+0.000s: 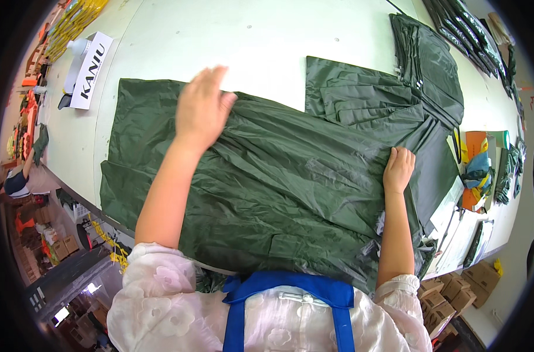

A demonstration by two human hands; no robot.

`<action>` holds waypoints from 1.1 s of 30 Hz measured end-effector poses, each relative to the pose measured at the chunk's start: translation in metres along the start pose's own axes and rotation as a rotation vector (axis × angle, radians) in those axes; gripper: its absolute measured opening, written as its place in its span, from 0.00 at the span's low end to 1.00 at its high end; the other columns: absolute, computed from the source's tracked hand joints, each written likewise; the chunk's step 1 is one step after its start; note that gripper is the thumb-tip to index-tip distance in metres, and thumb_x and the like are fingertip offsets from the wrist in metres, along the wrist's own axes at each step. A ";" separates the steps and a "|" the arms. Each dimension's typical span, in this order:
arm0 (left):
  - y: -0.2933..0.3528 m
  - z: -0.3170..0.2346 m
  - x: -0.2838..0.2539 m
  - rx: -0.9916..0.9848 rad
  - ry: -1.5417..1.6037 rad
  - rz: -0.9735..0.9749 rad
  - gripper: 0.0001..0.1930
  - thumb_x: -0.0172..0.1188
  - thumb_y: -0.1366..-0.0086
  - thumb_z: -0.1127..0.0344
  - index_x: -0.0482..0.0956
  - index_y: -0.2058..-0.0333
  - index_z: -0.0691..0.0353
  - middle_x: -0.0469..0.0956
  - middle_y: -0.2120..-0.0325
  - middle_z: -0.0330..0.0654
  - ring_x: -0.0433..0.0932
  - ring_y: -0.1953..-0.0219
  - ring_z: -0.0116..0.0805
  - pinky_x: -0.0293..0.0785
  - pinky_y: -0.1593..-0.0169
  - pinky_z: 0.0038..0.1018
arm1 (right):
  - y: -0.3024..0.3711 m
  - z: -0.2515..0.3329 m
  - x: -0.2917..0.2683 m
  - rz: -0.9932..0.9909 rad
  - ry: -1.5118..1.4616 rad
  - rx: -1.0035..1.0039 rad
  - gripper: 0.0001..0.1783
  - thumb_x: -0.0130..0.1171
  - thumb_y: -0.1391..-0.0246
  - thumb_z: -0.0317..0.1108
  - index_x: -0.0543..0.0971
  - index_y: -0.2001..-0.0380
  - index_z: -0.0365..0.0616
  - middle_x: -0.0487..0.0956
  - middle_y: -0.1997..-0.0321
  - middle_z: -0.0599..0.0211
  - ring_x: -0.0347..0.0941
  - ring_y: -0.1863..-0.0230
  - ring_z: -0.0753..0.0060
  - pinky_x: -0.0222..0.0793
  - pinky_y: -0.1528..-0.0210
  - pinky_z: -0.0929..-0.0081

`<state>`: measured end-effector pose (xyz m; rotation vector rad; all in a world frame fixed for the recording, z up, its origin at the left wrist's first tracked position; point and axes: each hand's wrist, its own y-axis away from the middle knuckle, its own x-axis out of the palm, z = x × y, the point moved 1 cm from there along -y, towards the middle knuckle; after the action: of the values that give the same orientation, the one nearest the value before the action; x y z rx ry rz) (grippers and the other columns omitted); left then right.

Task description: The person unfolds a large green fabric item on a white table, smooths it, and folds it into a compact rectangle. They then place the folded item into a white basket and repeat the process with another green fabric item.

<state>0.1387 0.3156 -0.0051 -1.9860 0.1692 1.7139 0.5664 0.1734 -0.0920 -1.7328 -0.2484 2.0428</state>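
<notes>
A dark green raincoat (267, 176), thin and creased, lies spread across the pale table, its lower edge to the left. Its hood (434, 70) is at the upper right, and one sleeve (349, 88) extends along the far side. Above the coat's far edge, my left hand (202, 111) is open with fingers stretched out and slightly blurred; whether it touches the cloth, I cannot tell. My right hand (399, 170) rests palm down on the coat near the shoulder, fingers close together and lying on the fabric.
A white box (90, 70) stands at the table's far left. To the right sit an orange box with blue and yellow cloth (478, 170) and a green tape roll (501, 139). Black packages (460, 32) lie at the far right. Another person (22, 179) is at the left edge.
</notes>
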 end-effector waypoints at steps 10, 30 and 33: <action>0.015 0.055 0.078 -0.205 0.267 0.528 0.26 0.44 0.32 0.53 0.58 0.36 0.45 0.55 0.34 0.33 0.50 0.33 0.36 0.43 0.33 0.47 | -0.004 -0.006 -0.003 0.132 -0.040 -0.001 0.09 0.57 0.44 0.36 0.75 0.63 0.43 0.74 0.63 0.59 0.67 0.56 0.53 0.64 0.53 0.61; 0.269 0.028 -0.111 0.396 0.107 -0.093 0.09 0.55 0.63 0.65 0.63 0.83 0.54 0.56 0.84 0.37 0.62 0.81 0.35 0.57 0.79 0.29 | 0.183 0.079 -0.247 0.481 -0.226 -0.506 0.11 0.57 0.73 0.27 0.73 0.77 0.50 0.69 0.74 0.66 0.67 0.70 0.60 0.61 0.65 0.61; 0.320 0.008 -0.100 0.134 0.239 0.242 0.10 0.62 0.55 0.60 0.73 0.75 0.55 0.65 0.79 0.37 0.68 0.72 0.39 0.62 0.66 0.34 | 0.237 0.071 -0.222 0.504 -0.174 -0.567 0.12 0.59 0.71 0.28 0.74 0.76 0.51 0.69 0.73 0.67 0.67 0.69 0.59 0.61 0.61 0.61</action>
<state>-0.0191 0.0197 -0.0042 -2.1332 0.6135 1.5521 0.4704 -0.1245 0.0208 -2.1056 -0.5344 2.6862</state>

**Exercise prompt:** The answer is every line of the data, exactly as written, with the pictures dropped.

**Task answer:**
+0.000s: 

A demonstration by two human hands; no robot.

`<action>` holds waypoints from 1.1 s of 30 Hz measured end-effector poses, each relative to the pose measured at the chunk's start: translation in metres along the start pose's own axes and rotation as a rotation vector (axis × angle, radians) in those axes; gripper: its absolute measured opening, written as its place in its span, from 0.00 at the span's low end to 1.00 at its high end; the other columns: absolute, computed from the source's tracked hand joints, each written likewise; the chunk's step 1 is one step after its start; note that gripper is the thumb-tip to index-tip distance in metres, and thumb_x and the like are fingertip offsets from the wrist in metres, along the wrist's own axes at each step. A ";" separates the steps and a "|" the arms. Each dimension's typical span, in this order:
arm0 (left):
  - y: -0.2933..0.3528 m
  - z: -0.3170..0.2346 m
  - x: -0.2838..0.2539 m
  - rx: -0.9916..0.9848 rad
  - ry: -1.5417..1.6037 rad
  - rz: -0.9735..0.9749 rad
  - gripper: 0.0001..0.1930
  - thumb_x: -0.0172..0.1188
  - thumb_y: -0.1366..-0.0086
  - thumb_z: -0.1127..0.0344
  - index_x: -0.0482..0.0956
  - index_y: -0.2058..-0.0333
  - index_z: -0.0691..0.0353
  - middle_x: -0.0469..0.0956
  - middle_y: -0.2120..-0.0325
  - middle_z: -0.0330..0.0654
  - ring_x: -0.0433..0.0932
  - ring_y: -0.1953..-0.0219
  - ring_z: -0.0116..0.0805
  - pinky_x: -0.0293..0.0785
  - pinky_y: -0.1593..-0.0169
  - pinky_z: 0.0038..0.1018
arm1 (right):
  - y: -0.3024..0.3711 m
  - z: -0.2515..0.3329 m
  - x: -0.2917..0.2683 m
  - rz: -0.9932..0.9909 rad
  - ry: -1.5118..1.4616 rad
  - rx: -1.0035..1.0039 rad
  - gripper: 0.0001..0.1783
  - thumb_x: -0.0130..0.1171
  - thumb_y: -0.1391..-0.0246
  - thumb_z: -0.0317..0.1108
  - index_x: -0.0543..0.0971
  - index_y: -0.2001..-0.0380
  - index_z: -0.0365..0.0616
  - middle_x: -0.0487..0.0956
  - middle_y: -0.1997..-0.0321
  - middle_z: -0.0599..0.0211
  - ring_x: -0.0347..0.0941
  - ring_y: -0.1863..-0.0230
  - ring_z: -0.0753..0.0060
  - pinky_x: -0.0222..0.0793
  - pinky_y: -0.1528..-0.0210
  - pinky_z: -0.0929..-0.0081

`<state>`: measured end-effector pose (xyz m; rotation vector rad; all in a world frame fixed for the recording, z up, its origin at the left wrist's first tracked position; point and axes: each hand's wrist, its own y-axis away from the middle knuckle, its own x-axis out of the palm, z = x × y, the point moved 1 cm from there along -y, towards the middle knuckle; after the action: of the values that give the same orientation, the one nearest the value before the action; x y z rx ry rz) (grippers and the other columns omitted); left then right.

Task description: The person unfolds a large green fabric item on a white table, smooths it, and folds it into a compact rectangle. They then place the folded item into a white basket and repeat the process with another green fabric item.

<state>0.1387 0.3156 -0.0051 -1.9860 0.1692 1.7139 0.5664 0.1734 -0.0920 -1.7328 -0.2484 2.0428</state>
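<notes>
A dark green raincoat (267, 176), thin and creased, lies spread across the pale table, its lower edge to the left. Its hood (434, 70) is at the upper right, and one sleeve (349, 88) extends along the far side. Above the coat's far edge, my left hand (202, 111) is open with fingers stretched out and slightly blurred; whether it touches the cloth, I cannot tell. My right hand (399, 170) rests palm down on the coat near the shoulder, fingers close together and lying on the fabric.
A white box (90, 70) stands at the table's far left. To the right sit an orange box with blue and yellow cloth (478, 170) and a green tape roll (501, 139). Black packages (460, 32) lie at the far right. Another person (22, 179) is at the left edge.
</notes>
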 end-effector waypoints at steps 10, 30 and 33: <action>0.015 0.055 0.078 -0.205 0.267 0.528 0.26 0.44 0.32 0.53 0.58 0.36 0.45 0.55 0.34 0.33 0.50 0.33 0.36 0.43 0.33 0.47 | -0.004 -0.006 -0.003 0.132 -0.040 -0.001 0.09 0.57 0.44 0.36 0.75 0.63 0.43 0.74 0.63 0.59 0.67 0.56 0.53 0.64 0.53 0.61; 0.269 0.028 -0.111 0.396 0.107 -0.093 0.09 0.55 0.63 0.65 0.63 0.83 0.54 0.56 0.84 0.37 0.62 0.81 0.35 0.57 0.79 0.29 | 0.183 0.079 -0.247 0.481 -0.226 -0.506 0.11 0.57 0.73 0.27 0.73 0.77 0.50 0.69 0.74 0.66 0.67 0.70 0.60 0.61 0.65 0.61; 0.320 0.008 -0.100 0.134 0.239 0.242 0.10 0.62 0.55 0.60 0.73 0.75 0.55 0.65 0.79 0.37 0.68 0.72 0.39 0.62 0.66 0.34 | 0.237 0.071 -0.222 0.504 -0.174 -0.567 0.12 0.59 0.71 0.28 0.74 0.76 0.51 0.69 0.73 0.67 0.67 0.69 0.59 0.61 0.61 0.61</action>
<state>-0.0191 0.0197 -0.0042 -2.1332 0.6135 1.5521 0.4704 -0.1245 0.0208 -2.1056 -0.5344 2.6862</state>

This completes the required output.